--- TASK STATEMENT ---
Lines of the listing below that contain the string "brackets" are to be returned.

--- SOURCE MATERIAL ---
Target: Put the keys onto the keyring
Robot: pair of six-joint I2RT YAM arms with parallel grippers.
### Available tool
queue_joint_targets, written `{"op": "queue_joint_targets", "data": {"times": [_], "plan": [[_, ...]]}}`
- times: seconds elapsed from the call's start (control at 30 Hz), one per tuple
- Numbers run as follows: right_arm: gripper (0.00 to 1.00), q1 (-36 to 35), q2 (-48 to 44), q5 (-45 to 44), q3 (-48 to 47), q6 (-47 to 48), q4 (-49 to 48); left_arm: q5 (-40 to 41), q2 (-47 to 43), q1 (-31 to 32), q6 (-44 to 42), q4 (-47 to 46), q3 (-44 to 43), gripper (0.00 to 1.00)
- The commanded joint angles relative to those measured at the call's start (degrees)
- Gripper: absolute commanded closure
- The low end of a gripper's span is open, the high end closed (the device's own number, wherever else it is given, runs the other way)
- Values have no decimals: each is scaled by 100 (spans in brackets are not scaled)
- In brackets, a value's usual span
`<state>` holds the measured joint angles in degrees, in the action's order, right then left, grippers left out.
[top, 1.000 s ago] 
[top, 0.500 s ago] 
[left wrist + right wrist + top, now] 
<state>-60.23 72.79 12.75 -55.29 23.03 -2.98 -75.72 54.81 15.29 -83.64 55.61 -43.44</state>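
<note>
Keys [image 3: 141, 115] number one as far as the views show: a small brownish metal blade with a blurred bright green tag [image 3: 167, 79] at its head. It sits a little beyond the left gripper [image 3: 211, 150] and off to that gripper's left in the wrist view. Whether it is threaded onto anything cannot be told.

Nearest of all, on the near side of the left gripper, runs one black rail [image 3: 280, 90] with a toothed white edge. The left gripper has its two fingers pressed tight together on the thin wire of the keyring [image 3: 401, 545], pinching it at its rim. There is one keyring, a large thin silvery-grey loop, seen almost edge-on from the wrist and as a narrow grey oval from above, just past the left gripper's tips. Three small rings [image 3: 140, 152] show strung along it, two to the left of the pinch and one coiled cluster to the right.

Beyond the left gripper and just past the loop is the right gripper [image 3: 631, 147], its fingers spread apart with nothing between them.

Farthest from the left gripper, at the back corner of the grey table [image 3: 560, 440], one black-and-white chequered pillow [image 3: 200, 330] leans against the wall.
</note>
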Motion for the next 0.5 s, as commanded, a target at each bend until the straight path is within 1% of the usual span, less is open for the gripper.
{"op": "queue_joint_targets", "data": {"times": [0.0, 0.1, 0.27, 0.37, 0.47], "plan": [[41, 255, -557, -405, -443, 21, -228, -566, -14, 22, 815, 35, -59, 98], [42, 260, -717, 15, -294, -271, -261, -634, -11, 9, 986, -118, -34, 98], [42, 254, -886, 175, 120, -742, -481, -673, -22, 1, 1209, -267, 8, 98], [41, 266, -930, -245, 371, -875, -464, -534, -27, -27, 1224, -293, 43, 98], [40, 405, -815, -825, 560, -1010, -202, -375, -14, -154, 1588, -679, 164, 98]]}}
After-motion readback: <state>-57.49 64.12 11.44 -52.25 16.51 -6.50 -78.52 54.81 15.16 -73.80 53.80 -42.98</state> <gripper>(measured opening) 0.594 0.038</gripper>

--- SOLUTION FOR THIS TASK ---
- Values have no decimals: each is scaled by 100 (spans in brackets are not scaled)
- In brackets, a value's usual span

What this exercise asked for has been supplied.